WHAT YOU SHOULD DO: Would you please return the lines of the entries below starting at the line that has "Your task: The" and ending at the line that has "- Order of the", both included, exactly as they are?

(Extracted records)
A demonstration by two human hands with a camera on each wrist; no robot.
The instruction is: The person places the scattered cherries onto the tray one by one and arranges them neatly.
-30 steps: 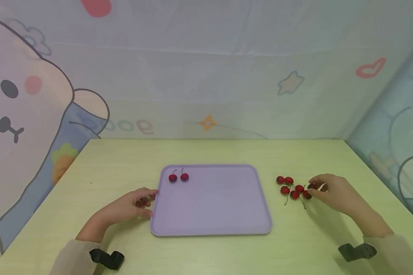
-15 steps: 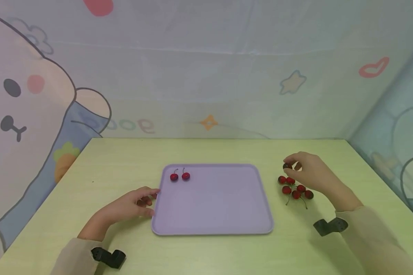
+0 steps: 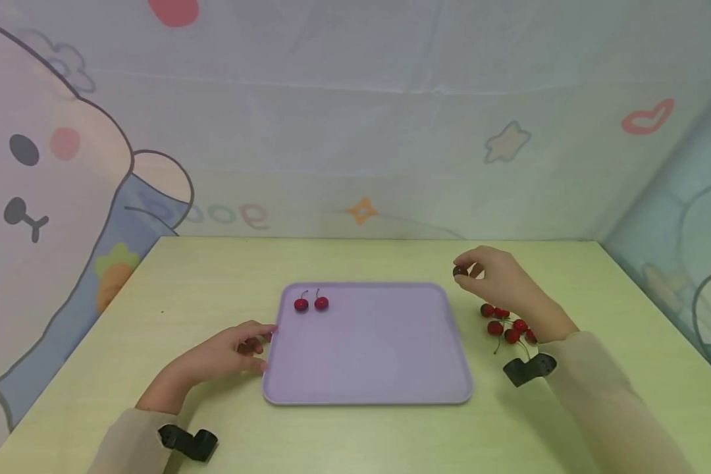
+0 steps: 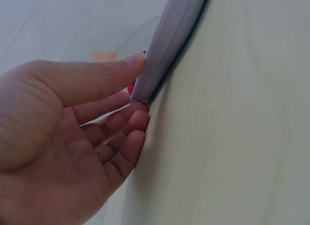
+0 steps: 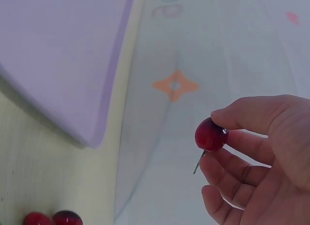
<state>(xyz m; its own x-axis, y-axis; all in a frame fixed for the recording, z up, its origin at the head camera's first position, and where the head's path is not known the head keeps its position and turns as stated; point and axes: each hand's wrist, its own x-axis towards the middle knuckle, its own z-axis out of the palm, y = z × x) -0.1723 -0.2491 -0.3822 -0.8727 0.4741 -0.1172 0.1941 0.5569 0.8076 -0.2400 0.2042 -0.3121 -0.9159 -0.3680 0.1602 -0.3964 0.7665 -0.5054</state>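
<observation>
My right hand (image 3: 503, 280) pinches a dark red cherry (image 5: 209, 136) between thumb and fingers, raised over the table beyond the tray's back right corner. Its thin stem (image 5: 199, 162) points downward in the right wrist view. To the left, my left hand (image 3: 222, 355) rests at the left rim of a lilac tray (image 3: 367, 355), its fingers relaxed. The left wrist view shows the thumb (image 4: 111, 77) against the tray's rim (image 4: 167, 45) and the other fingertips beside its edge. Two stemmed cherries, one left (image 3: 301, 305) and one right (image 3: 322, 303), sit in the tray's back left corner.
Several loose cherries (image 3: 495, 328) lie in a cluster on the pale yellow table (image 3: 355, 441), right of the tray and partly covered by the right forearm. A printed cloth backdrop (image 3: 343, 131) hangs behind the table's back edge.
My right hand has lifted a cherry from the loose cluster and carried it left and toward the back, near the tray's back right corner. The left hand has stayed at the tray's rim.
</observation>
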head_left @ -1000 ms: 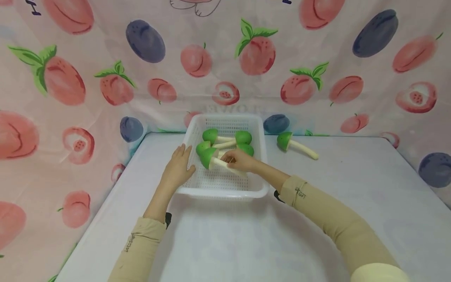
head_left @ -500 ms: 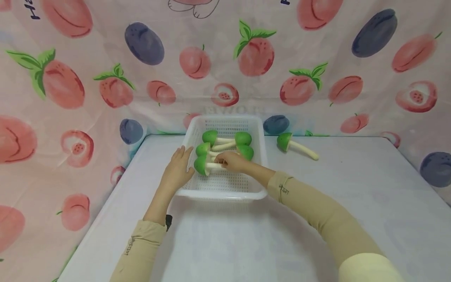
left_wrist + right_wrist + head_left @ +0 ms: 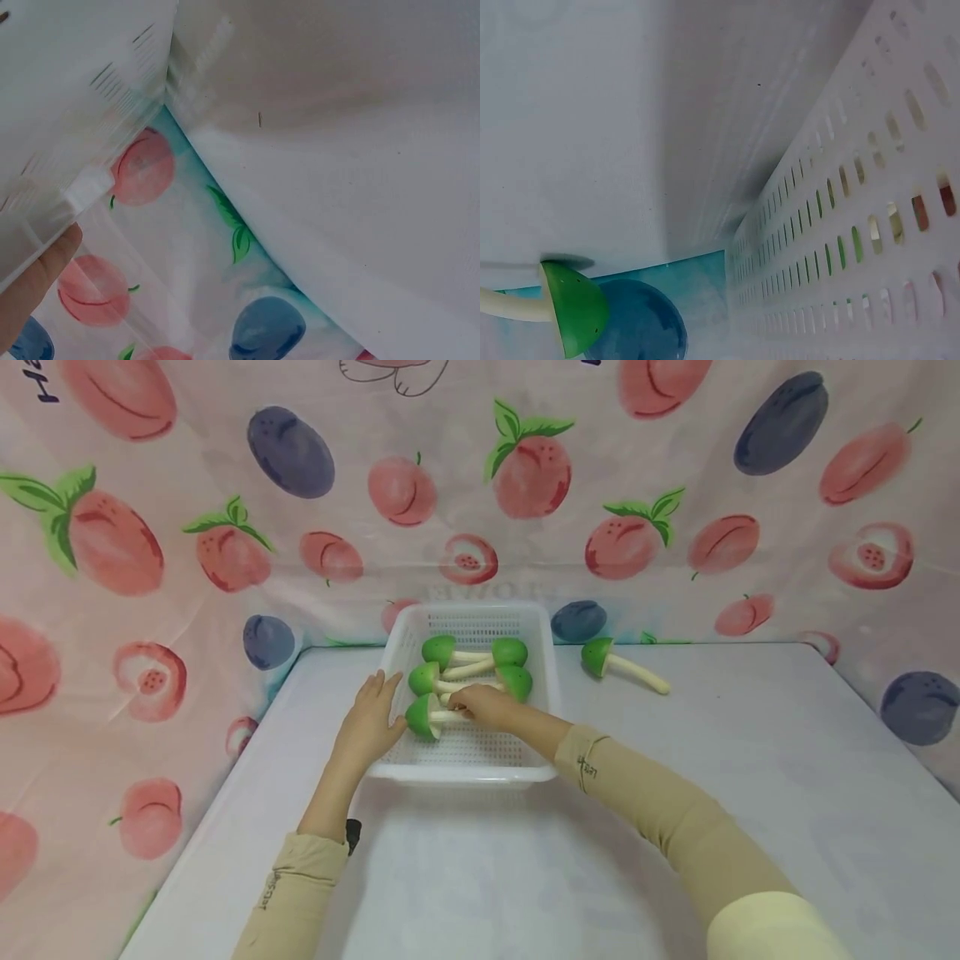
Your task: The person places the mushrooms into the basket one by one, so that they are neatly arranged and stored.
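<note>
A white plastic basket (image 3: pixel 461 773) stands on the table with several green-capped toy mushrooms inside. My right hand (image 3: pixel 483 706) reaches into it and pinches the pale stem of the nearest toy mushroom (image 3: pixel 422 718), whose cap points left. Behind that one, others lie in rows, such as the mushroom (image 3: pixel 510 652) at back right. My left hand (image 3: pixel 366 718) rests on the left rim with fingers extended; in the left wrist view a finger (image 3: pixel 41 277) touches the basket's edge. The right wrist view shows the basket's slotted wall (image 3: pixel 832 240), not the hand.
One more toy mushroom (image 3: pixel 626 668) lies on the white table (image 3: pixel 750 793), right of the basket; its green cap (image 3: pixel 577 311) shows in the right wrist view. A fruit-print cloth (image 3: pixel 465 468) hangs behind the table and along its left side.
My right hand has moved left and lower with the mushroom, which has turned from slanting to nearly level in the front row. The left hand stays at the rim. The head view shifts slightly.
</note>
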Available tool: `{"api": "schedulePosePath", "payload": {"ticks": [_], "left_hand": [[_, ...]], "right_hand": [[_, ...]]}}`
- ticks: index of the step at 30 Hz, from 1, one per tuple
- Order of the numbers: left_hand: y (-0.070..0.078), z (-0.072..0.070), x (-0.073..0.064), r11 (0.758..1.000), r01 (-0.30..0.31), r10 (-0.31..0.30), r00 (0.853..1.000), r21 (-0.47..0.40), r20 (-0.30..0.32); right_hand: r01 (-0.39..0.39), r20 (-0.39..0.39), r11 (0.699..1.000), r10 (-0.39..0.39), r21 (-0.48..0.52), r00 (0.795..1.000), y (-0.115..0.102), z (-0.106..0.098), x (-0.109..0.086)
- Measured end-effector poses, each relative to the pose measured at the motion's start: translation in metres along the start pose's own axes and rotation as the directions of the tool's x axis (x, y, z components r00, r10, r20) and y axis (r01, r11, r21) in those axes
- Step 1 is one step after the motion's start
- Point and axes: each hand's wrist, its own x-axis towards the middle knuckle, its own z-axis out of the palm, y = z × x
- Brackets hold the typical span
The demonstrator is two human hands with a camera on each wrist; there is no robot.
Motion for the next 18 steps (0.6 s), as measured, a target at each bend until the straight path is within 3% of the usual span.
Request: {"api": "schedulePosePath", "payload": {"ticks": [13, 18], "left_hand": [[-0.0002, 0.0010, -0.0001, 1.000, 0.002, -0.002, 1.000, 0.004, 0.001], [-0.0004, 0.0004, -0.0015, 1.000, -0.001, 0.001, 1.000, -0.001, 0.005]], "right_hand": [[-0.025, 0.035, 1.000, 0.025, -0.014, 0.999, 0.0000, -0.0039, -0.0023], [-0.027, 0.012, 1.000, 0.027, -0.010, 1.000, 0.0008, -0.0024, -0.0012]]}}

SOLUTION FOR THIS EXERCISE:
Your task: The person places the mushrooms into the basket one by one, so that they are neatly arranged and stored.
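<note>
A white plastic basket (image 3: pixel 461 773) stands on the table with several green-capped toy mushrooms inside. My right hand (image 3: pixel 483 706) reaches into it and pinches the pale stem of the nearest toy mushroom (image 3: pixel 422 718), whose cap points left. Behind that one, others lie in rows, such as the mushroom (image 3: pixel 510 652) at back right. My left hand (image 3: pixel 366 718) rests on the left rim with fingers extended; in the left wrist view a finger (image 3: pixel 41 277) touches the basket's edge. The right wrist view shows the basket's slotted wall (image 3: pixel 832 240), not the hand.
One more toy mushroom (image 3: pixel 626 668) lies on the white table (image 3: pixel 750 793), right of the basket; its green cap (image 3: pixel 577 311) shows in the right wrist view. A fruit-print cloth (image 3: pixel 465 468) hangs behind the table and along its left side.
My right hand has moved left and lower with the mushroom, which has turned from slanting to nearly level in the front row. The left hand stays at the rim. The head view shifts slightly.
</note>
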Available tool: `{"api": "schedulePosePath", "payload": {"ticks": [_], "left_hand": [[_, ...]], "right_hand": [[_, ...]]}}`
- ticks: index of the step at 30 Hz, from 1, one per tuple
- Order of the numbers: left_hand: y (-0.070..0.078), z (-0.072..0.070), x (-0.073..0.064), r11 (0.758..1.000), r01 (-0.30..0.31), r10 (-0.31..0.30), r00 (0.853..1.000), r21 (-0.47..0.40), r20 (-0.30..0.32); right_hand: r01 (-0.39..0.39), r20 (-0.39..0.39), r11 (0.699..1.000), r10 (-0.39..0.39), r21 (-0.48..0.52), r00 (0.795..1.000), y (-0.115..0.102), z (-0.106..0.098), x (-0.109..0.086)

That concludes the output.